The Ancient Chinese soon developed their own uses of steganography. They
would write their secret message on a piece of fine silk. Once the message was complete,
they would crunch the silk into a little ball. They would then cover the ball with wax and
then the messenger would swallow the ball. There are quite a couple of sources that
mention this technique that the Chinese used, but no one mentions how the ball of wax
was recovered from the messenger. One is only left to imagine the possible, and probably
painful, ways the ball could have come out.
Around 100 A.D. transparent inks made their way into the secrecy world. Pliny
the Elder discovered that the “milk” of the thithymallus plant could easily be used as a
transparent ink. If you wrote a message with the milk, it soon evaporated and left
virtually no residue. It appeared as if the message completely erased. But once the milk
completely dried, and was heated, it would begin to char and turn a brown color. So, this
message could be written on anything that was not too flammable, which made it quite
convenient. The reason it turned brown was because the milk was loaded with carbon and
when carbon is heated, it tends to char.
Invisible ink was also used during the American Revolutionary war. The
technique used during this war was quite simple and easily noticeable. The technique the
generals and solders used was one where they would start with a simple letter. The letter
itself had no real meaning. In between all the lines of letters are gaps, empty spaces. This
is to distinguish one line from the next. This is the place they used to hide the secret
message using the invisible ink. They would write the message in the gaps with the
invisible ink and then when the ink dried, it looked like a normal letter again. The
downfall of this system was the way in which to retrieve the hidden message. In order to
read the message, all you had to do was hold it up to a light and the ink glowed. So, if the
enemy intercepted the letter and just so happened to read the letter with a light behind it,
would easily see the secret message. There is no report on just how successful this
technique really was during that war.
Another wartime technique used was the grille system. This technique involved
strategically placing letters within a seemingly ordinary text. The secret message was sent
and then the receiver was only able to see the secret message by using a special grille.

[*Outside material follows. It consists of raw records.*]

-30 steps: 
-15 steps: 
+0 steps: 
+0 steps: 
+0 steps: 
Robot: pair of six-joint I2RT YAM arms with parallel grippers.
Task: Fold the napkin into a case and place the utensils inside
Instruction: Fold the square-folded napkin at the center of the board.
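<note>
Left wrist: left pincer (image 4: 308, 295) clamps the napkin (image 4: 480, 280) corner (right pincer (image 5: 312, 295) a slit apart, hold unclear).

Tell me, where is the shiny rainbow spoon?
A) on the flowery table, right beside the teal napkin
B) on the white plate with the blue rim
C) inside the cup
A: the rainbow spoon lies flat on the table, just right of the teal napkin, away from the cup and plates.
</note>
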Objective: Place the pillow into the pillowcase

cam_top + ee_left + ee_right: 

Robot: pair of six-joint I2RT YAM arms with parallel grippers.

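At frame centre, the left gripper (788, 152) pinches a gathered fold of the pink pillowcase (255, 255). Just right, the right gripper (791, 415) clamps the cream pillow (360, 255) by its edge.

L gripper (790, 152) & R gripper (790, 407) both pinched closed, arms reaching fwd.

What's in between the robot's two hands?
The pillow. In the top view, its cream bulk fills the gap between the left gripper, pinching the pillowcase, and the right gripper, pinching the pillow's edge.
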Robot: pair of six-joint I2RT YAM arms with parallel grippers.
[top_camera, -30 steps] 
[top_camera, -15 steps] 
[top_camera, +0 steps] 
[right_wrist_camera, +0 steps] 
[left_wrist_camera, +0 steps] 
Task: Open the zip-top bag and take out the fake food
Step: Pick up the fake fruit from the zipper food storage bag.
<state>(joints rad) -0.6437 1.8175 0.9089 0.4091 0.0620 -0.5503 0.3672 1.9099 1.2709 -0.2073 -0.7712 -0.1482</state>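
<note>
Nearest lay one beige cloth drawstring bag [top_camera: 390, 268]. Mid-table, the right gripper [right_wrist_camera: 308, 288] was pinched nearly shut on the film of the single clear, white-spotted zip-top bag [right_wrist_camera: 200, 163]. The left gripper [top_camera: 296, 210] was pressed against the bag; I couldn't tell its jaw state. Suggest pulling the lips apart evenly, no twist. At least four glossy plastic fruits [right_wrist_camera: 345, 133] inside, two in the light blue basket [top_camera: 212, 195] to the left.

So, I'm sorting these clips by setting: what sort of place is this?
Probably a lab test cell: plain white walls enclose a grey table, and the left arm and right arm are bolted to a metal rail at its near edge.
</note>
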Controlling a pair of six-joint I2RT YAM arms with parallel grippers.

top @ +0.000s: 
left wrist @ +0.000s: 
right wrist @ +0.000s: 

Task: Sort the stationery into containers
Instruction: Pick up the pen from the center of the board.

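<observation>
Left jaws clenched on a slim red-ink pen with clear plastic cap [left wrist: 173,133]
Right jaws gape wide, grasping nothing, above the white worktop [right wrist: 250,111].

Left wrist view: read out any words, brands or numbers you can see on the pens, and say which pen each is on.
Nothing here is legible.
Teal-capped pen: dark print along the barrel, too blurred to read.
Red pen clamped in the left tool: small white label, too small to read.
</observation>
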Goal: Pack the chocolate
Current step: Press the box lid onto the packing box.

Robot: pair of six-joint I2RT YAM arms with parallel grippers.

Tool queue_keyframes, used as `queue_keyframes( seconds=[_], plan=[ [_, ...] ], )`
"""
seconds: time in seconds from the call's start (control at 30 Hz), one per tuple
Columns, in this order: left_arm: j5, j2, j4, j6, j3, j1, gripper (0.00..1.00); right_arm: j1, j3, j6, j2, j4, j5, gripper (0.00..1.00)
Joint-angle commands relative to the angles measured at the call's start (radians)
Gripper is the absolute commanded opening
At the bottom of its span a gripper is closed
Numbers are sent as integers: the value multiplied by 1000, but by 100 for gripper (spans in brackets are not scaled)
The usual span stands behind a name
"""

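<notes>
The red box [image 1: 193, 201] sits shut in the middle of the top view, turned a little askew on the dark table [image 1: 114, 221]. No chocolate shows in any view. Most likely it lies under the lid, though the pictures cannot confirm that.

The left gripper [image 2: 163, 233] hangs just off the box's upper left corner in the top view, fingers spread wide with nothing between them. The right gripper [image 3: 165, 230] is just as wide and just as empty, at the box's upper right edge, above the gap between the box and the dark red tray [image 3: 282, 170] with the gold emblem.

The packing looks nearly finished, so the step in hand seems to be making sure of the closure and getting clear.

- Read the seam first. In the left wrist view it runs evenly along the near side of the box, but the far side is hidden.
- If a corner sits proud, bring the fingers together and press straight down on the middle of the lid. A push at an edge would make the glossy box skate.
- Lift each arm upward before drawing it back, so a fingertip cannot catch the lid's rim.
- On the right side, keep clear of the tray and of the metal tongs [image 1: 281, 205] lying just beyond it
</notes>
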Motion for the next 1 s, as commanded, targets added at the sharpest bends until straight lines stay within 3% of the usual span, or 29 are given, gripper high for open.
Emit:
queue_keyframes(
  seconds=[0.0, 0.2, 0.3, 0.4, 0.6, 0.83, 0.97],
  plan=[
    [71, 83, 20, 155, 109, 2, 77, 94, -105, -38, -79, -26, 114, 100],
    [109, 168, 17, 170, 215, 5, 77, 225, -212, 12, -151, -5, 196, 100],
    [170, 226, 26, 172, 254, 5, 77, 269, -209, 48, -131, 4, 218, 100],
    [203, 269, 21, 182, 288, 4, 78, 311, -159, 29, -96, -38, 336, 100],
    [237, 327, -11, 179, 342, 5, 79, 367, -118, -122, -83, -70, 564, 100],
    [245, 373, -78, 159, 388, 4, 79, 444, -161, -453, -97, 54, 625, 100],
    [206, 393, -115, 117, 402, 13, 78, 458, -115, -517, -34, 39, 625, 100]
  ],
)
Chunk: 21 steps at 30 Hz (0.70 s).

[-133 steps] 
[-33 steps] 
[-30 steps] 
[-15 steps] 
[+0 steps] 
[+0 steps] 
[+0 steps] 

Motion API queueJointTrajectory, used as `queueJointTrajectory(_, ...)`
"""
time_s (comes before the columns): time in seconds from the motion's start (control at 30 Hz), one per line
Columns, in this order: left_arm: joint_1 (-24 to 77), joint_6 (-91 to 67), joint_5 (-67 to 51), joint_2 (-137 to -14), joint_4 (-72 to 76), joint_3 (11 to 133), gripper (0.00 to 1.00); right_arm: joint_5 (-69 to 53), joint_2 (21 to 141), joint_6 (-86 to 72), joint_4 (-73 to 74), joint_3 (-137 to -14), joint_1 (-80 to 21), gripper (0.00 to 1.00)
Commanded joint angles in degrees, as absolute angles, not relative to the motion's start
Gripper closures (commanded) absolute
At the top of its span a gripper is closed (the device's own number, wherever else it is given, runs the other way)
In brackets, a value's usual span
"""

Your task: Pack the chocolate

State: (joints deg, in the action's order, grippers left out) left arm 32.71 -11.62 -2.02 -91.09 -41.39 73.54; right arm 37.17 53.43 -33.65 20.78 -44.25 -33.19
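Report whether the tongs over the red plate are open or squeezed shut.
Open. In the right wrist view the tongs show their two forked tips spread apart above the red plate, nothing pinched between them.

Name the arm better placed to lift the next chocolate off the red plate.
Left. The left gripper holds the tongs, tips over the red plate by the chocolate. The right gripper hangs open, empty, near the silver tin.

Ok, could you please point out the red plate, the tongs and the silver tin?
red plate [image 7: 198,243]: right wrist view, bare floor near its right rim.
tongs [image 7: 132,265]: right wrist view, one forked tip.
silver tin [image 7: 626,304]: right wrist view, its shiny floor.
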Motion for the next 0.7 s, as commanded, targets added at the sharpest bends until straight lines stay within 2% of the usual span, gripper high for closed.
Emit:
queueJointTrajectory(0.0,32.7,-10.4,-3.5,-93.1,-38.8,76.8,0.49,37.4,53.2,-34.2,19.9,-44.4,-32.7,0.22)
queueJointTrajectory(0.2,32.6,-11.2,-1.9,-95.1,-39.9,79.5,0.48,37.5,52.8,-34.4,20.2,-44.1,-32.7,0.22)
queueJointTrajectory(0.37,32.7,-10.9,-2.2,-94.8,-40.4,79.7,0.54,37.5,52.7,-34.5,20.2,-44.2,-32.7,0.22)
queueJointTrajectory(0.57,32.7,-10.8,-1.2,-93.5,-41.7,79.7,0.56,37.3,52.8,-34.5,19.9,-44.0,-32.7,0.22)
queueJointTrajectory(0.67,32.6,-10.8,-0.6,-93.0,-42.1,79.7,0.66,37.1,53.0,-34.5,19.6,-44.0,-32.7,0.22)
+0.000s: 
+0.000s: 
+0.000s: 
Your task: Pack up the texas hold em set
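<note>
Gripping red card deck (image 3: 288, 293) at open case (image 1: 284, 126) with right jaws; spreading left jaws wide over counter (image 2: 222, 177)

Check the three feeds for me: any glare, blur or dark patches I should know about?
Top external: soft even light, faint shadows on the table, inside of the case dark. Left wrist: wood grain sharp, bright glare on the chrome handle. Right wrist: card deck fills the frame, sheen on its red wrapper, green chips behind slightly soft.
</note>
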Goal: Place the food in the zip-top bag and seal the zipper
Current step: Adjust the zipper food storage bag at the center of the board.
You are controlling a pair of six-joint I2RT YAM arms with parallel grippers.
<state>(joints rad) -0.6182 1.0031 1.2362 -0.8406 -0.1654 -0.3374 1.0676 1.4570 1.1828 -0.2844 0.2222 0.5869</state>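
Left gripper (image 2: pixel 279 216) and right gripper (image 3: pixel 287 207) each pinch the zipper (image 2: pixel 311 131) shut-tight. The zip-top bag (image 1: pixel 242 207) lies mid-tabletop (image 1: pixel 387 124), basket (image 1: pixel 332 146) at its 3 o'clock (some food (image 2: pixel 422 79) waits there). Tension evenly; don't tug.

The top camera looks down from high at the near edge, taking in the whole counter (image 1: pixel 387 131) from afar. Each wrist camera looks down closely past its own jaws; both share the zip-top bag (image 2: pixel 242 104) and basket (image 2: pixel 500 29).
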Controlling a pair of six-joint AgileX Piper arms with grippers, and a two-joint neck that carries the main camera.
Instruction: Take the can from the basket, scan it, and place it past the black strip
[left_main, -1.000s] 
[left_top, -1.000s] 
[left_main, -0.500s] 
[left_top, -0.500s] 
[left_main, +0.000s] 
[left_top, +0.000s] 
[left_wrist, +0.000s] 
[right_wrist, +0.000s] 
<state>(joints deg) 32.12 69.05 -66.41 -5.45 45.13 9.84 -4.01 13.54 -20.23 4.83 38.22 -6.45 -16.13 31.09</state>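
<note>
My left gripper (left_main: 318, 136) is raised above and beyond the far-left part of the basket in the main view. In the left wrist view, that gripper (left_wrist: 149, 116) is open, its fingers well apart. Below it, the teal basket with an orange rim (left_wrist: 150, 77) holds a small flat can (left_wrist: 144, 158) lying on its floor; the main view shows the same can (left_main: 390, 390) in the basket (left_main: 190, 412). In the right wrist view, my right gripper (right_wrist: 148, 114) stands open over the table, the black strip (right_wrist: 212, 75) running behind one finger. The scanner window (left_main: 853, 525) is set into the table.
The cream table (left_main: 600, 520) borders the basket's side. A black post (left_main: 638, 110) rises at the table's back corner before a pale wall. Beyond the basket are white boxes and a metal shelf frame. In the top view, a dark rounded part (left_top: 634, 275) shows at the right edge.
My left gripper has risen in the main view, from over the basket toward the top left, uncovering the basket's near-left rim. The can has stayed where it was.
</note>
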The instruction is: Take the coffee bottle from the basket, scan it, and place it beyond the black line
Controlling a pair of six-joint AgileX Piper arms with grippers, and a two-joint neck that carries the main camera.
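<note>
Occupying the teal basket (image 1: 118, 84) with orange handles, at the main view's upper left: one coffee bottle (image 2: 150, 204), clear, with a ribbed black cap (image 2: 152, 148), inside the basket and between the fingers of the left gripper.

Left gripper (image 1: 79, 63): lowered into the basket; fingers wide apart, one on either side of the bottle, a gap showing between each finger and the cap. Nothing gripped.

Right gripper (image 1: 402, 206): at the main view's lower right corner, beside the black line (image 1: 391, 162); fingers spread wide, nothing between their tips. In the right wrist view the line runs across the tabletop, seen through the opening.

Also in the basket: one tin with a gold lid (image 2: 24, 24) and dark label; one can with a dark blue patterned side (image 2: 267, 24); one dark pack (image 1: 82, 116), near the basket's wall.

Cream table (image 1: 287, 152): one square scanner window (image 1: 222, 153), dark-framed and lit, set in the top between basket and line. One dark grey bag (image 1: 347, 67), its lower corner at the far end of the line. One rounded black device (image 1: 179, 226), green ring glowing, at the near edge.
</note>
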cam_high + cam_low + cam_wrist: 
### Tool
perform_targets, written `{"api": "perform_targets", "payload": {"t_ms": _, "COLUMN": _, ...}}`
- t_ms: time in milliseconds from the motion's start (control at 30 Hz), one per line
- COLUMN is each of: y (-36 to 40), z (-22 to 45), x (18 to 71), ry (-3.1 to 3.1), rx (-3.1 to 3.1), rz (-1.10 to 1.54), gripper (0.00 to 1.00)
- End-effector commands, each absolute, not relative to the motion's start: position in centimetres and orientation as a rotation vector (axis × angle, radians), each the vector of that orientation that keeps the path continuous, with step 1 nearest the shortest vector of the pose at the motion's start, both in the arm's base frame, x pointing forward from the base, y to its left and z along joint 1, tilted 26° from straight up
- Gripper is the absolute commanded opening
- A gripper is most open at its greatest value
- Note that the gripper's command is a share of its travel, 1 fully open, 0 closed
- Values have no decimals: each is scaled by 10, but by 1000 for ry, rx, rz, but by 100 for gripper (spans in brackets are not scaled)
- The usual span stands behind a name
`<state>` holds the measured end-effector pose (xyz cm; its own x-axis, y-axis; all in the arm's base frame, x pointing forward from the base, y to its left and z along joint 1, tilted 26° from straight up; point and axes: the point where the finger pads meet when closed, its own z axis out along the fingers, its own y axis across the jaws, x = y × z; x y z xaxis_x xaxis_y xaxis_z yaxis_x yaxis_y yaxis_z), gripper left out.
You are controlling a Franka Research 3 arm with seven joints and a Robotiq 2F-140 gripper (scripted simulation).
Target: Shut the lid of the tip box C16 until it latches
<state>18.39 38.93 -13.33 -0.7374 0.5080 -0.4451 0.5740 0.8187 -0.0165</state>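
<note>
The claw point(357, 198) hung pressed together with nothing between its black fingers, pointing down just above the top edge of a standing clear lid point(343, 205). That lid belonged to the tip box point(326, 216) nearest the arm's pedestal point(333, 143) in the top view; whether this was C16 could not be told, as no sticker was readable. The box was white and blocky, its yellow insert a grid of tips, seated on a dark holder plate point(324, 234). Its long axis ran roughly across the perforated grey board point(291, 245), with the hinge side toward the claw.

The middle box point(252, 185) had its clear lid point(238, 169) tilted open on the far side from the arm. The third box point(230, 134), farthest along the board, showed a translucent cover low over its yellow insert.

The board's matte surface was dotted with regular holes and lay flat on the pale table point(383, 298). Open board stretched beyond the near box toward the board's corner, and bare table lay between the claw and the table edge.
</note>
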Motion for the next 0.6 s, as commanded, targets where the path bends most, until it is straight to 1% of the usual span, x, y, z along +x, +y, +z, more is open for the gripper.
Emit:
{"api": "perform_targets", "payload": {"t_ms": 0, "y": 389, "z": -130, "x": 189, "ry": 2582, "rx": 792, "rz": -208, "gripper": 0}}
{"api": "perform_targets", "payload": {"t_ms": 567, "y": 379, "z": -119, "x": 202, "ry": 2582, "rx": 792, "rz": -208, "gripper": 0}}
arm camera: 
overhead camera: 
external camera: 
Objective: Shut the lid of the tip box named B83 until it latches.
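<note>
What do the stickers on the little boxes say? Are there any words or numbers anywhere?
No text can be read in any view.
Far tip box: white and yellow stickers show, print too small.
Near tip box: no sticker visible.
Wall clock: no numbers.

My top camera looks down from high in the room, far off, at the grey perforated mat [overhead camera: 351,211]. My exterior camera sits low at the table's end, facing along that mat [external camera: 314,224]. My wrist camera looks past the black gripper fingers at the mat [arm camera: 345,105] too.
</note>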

The grille was just a slab of wood that would fit over the message. The slab had holes in
it at the spots where the strategically placed letters would be. The letters would then spell
out the secret message. This technique was effective due to the fact that the person trying
to intercept the message would not be able to decode it unless they had the correct slab.
This was also one of the major downfalls. Both parties needed to agree on the type of slab
to use. To make it more secure, I am sure that one grille was not used very often. Not
only did the parties have to agree on the right grille, but if the receiver’s grille was lost or
broken, the message again would be unreadable and thus useless.
The earliest actual book on steganography was a four hundred page work written
by Gaspari Schotti in 1665 and called Steganographica. Although most of the ideas came
from Trithemius, it was a start.
But it was during the twentieth century that steganography truly flowered.
An example of this comes from early in the century, during the Boer War. Lord
Robert Baden-Powell, founder of the Boy Scout movement, was employed as a scout by
the British. His job was to mark the positions of Boer artillery bases. To ensure he was
not suspected by the Boers if he was caught, he would work his maps into drawings of
butterflies. Appearing innocent to a casual observer, certain markings on the wings were
actually the positions of the enemy military installations.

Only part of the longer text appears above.